On April 28th and 29th, there will be an annular solar eclipse, when the Sun passes behind the Moon. Since the disk of the Moon will appear smaller than the disk of the Sun, it will create a “penny on nickel” effect, with a fiery ring of sunlight shining around the Moon’s dark silhouette, unlike a total solar eclipse, during which the entire Sun is hidden by the Moon.
Don’t dig out your eclipse glasses just yet, though. It is quite possible that only penguins will witness the annular (ring) phase of this eclipse, as it will occur within the uninhabited region of Wilkes Land in Antarctica. A partial eclipse will be visible only from Australia.

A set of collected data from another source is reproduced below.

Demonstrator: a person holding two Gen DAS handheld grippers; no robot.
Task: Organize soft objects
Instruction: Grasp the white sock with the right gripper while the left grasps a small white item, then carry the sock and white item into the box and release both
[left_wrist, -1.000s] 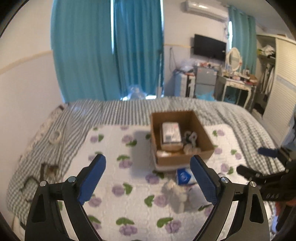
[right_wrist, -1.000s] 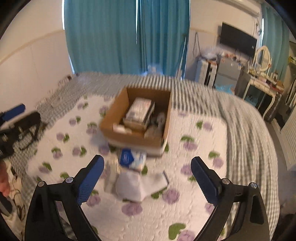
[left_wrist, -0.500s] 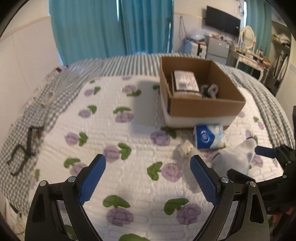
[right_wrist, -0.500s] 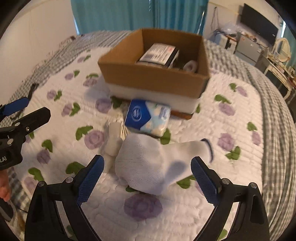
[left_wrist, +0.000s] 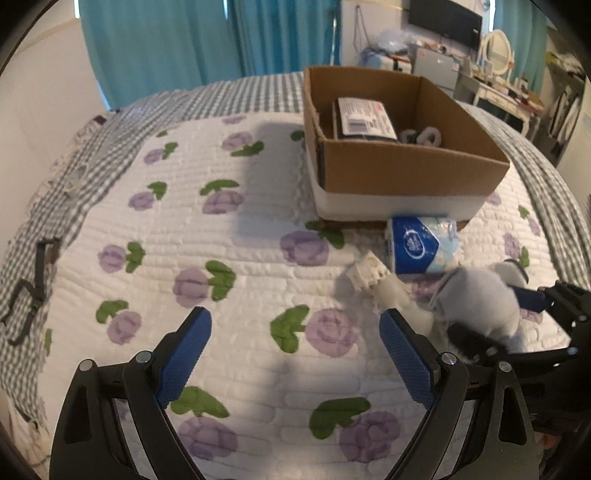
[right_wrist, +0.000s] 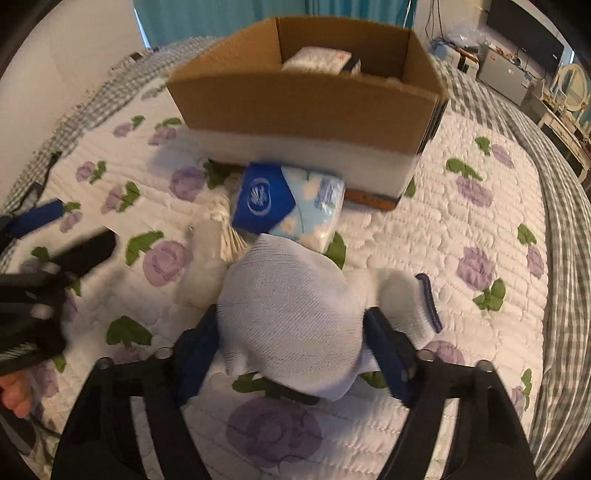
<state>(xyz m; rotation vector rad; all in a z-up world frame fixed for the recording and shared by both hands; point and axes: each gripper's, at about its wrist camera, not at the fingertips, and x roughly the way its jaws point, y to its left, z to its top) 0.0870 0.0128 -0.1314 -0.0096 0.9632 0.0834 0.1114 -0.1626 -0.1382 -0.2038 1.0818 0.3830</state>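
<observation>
Your right gripper (right_wrist: 291, 354) had just been closing around the pale sock (right_wrist: 291, 317) at the lower centre of the right wrist view, its blue pads at the bundle's two flanks, though blur kept it unclear whether they pressed yet. The sock lay on the flowered quilt (left_wrist: 258, 362), just in front of the blue tissue pack (right_wrist: 288, 206), which itself sat against the near wall of the cardboard box (right_wrist: 303, 107). Your left gripper (left_wrist: 295, 362) hung wide and empty over bare quilt at the bottom of its own frame.

The risk here seemed to be a shallow bite: soft knit could bunch and slide out once you lifted, especially with the navy-trimmed cuff (right_wrist: 428, 299) trailing loose at the right. That tail might also have caught the box rim on the way in. A small white object (left_wrist: 369, 267), touching the sock's left side, could have been dragged along. The tissue pack, so close ahead, might have been nudged under the box edge had you pushed forward.
</observation>
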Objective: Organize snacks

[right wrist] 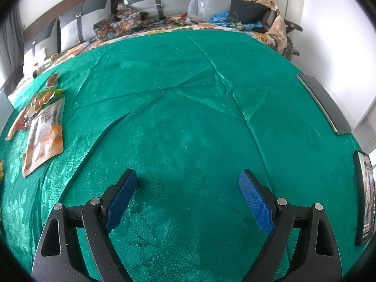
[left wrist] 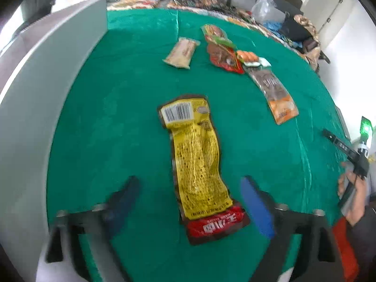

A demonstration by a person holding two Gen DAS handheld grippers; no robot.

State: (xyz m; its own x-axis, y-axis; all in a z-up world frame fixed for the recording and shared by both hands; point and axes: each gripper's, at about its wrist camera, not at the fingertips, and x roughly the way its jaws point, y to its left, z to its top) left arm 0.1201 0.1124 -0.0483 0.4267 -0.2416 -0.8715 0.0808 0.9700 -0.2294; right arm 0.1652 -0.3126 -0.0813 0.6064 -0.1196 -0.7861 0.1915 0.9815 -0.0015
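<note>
Between my left claw [left wrist: 190, 202], spread wide and gripping nothing, lies the yellow snack packet [left wrist: 197, 162] flat on the green cloth [left wrist: 117, 117]; other snacks [left wrist: 225, 54] cluster at one o'clock. My right claw [right wrist: 188, 197] gapes empty. Slick film could slide (pads blurred, contact unclear); the bottom edge cuts off both claws.

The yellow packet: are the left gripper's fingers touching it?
Apart. The left wrist view shows green cloth on both sides between the yellow packet and the fingers of the open left gripper.
</note>
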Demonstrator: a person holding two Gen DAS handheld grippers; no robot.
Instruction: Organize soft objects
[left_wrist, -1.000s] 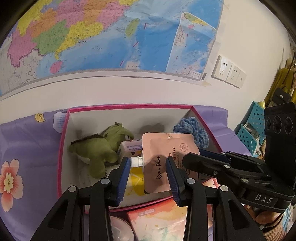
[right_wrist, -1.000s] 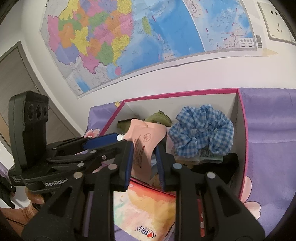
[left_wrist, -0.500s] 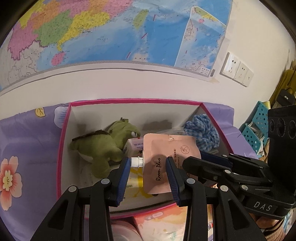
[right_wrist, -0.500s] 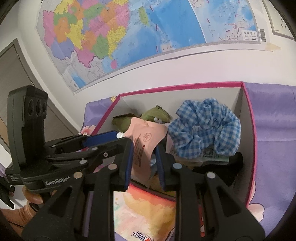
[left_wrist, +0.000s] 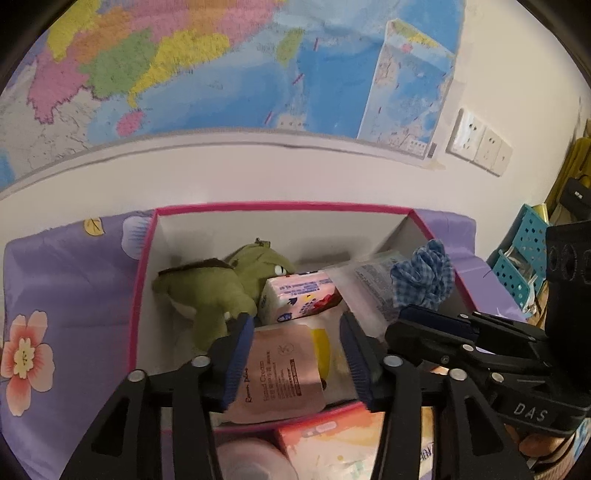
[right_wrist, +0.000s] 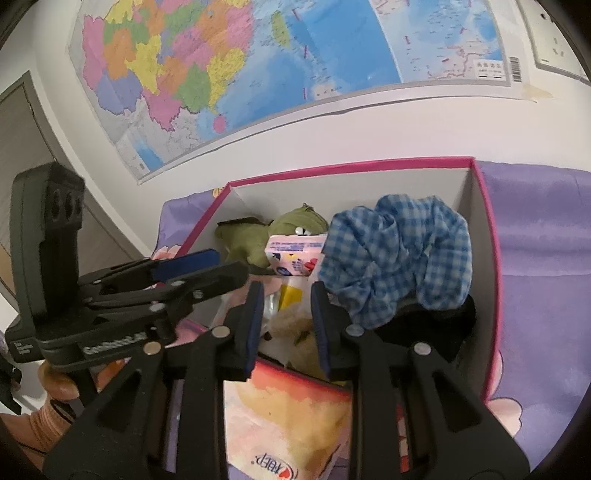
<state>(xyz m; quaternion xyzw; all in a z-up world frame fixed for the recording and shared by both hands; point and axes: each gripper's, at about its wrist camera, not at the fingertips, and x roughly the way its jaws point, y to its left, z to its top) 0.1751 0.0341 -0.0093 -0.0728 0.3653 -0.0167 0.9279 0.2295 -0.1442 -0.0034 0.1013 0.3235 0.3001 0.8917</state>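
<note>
Both grippers, left (left_wrist: 297, 354) and right (right_wrist: 287, 325), hung with fingers apart and empty over the box (left_wrist: 280, 209), where a pink pouch (left_wrist: 277, 376) lay beside the green plush toy (left_wrist: 214, 291).

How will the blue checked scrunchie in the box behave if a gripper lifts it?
The scrunchie is gathered, ruffled cloth, so it will probably squash between the fingers and sag. It looks light. Resting on other items, it may drag at them slightly.
</note>
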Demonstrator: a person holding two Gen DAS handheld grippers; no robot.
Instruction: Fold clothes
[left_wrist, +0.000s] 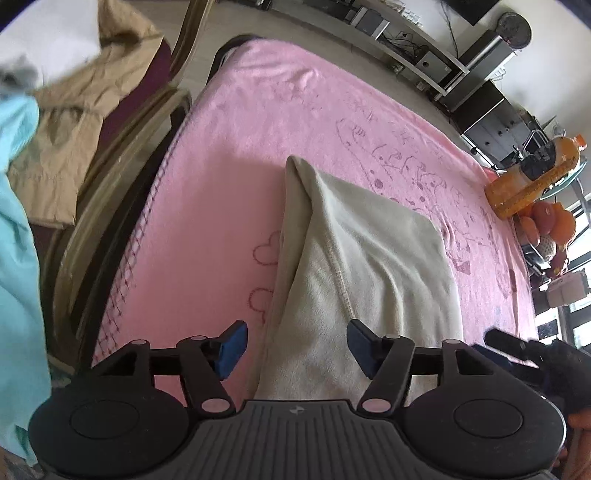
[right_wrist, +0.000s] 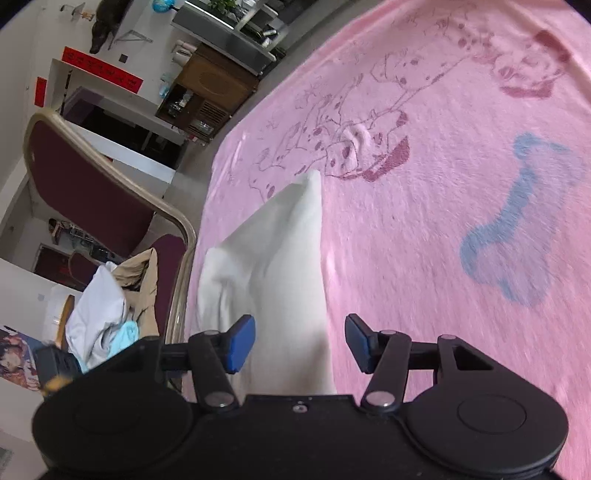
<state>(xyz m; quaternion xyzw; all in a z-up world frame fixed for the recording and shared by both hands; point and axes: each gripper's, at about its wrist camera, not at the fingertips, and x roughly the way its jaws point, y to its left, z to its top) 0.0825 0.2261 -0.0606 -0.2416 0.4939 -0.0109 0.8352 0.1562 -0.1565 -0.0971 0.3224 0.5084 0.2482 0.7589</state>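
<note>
Cream fleece, a half-folded garment (left_wrist: 369, 266), lies on the pink blanket (left_wrist: 229, 155) that covers the table, and everything else is best placed from it. Off its left edge stands a maroon chair (right_wrist: 92, 192) heaped with unfolded clothes (right_wrist: 110, 291), tan, white and pale blue. Directly over its near end hang both tools: the left gripper (left_wrist: 293, 345) with its blue pads apart and nothing pinched, cloth merely showing beneath the gap; the right gripper (right_wrist: 300, 341) likewise wide and empty-handed. To my eye one fold is laid and let go, so the step in hand is choosing the next grip. That likely calls for pinching the near corners and carrying them toward the far tip. Beyond the garment's right side sit an orange bottle (left_wrist: 532, 173) and fruit (left_wrist: 550, 221); past the blanket's far edge run cluttered shelves (left_wrist: 413, 40).
</note>
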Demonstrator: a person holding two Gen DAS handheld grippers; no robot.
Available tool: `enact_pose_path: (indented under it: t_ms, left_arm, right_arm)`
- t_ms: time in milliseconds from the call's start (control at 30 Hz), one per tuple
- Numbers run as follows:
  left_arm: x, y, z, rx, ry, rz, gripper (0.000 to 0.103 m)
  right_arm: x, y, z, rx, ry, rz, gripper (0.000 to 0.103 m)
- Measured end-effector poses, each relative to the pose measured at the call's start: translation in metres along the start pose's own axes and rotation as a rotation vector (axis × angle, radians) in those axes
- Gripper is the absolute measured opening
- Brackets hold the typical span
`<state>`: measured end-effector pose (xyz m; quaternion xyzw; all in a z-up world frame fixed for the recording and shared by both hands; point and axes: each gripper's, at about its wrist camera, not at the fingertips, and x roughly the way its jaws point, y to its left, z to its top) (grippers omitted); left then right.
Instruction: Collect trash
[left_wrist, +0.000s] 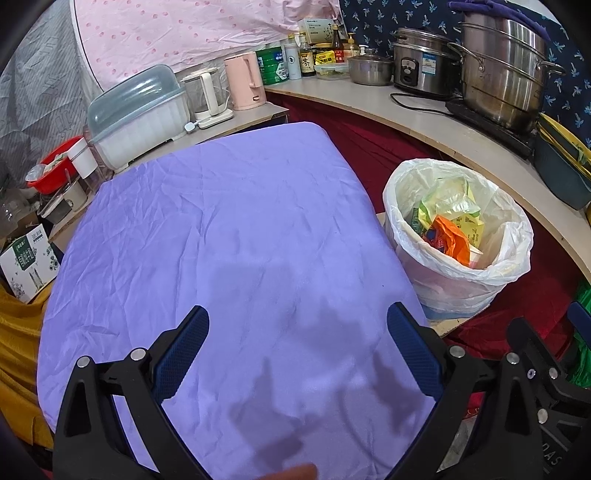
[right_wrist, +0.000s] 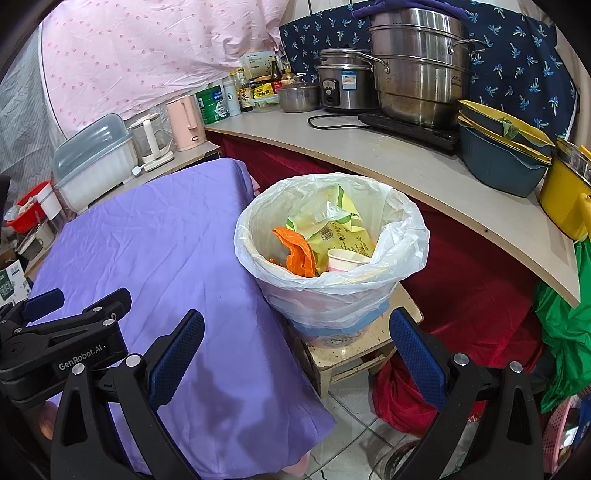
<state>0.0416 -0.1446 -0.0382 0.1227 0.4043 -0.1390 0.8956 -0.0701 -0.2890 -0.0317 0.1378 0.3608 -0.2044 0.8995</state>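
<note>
A bin lined with a white plastic bag (right_wrist: 332, 280) stands on a low stool right of the table; it also shows in the left wrist view (left_wrist: 458, 273). Inside lie an orange wrapper (right_wrist: 297, 251), yellow-green packaging (right_wrist: 340, 225) and a paper cup (right_wrist: 345, 260). My left gripper (left_wrist: 297, 350) is open and empty above the purple tablecloth (left_wrist: 221, 229). My right gripper (right_wrist: 295, 354) is open and empty, near the table's right edge, in front of the bin. The left gripper also shows at the left of the right wrist view (right_wrist: 55, 325).
A curved counter (right_wrist: 406, 162) behind the bin carries steel pots (right_wrist: 417, 62), a rice cooker, bottles and stacked bowls (right_wrist: 502, 147). A pink kettle (left_wrist: 245, 79) and a dish box (left_wrist: 136, 114) stand behind the table. Red cloth hangs under the counter. Tiled floor lies below.
</note>
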Motion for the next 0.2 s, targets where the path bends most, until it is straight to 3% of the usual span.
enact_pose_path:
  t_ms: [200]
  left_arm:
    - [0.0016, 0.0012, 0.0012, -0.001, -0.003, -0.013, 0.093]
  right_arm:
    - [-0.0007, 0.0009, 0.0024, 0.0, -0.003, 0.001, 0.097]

Because the axis of the Moon’s antumbral shadow misses the Earth and only its edge grazes Antarctica, an accurate prediction of the duration of annularity is all but impossible. This is the reason that the duration of annularity in the table below is given as 0 minutes and 00 seconds.
Partial Eclipse Begins: 11:53 p.m., April 28 – Annular Eclipse Begins: 1:58 a.m., April 29 – Greatest Eclipse: 2:03 a.m. – Annular Eclipse Ends: 2:09 a.m. – Partial Eclipse Ends: 4:14 a.m. – Maximum Duration of Annularity: 0m 00s
Though no one lives within the visibility zone for this eclipse, if you happen to be in Antarctica that night, the most important thing to keep in mind when viewing the Sun, including during the ring phase is to never look directly at even a portion of the Sun without proper viewing glasses.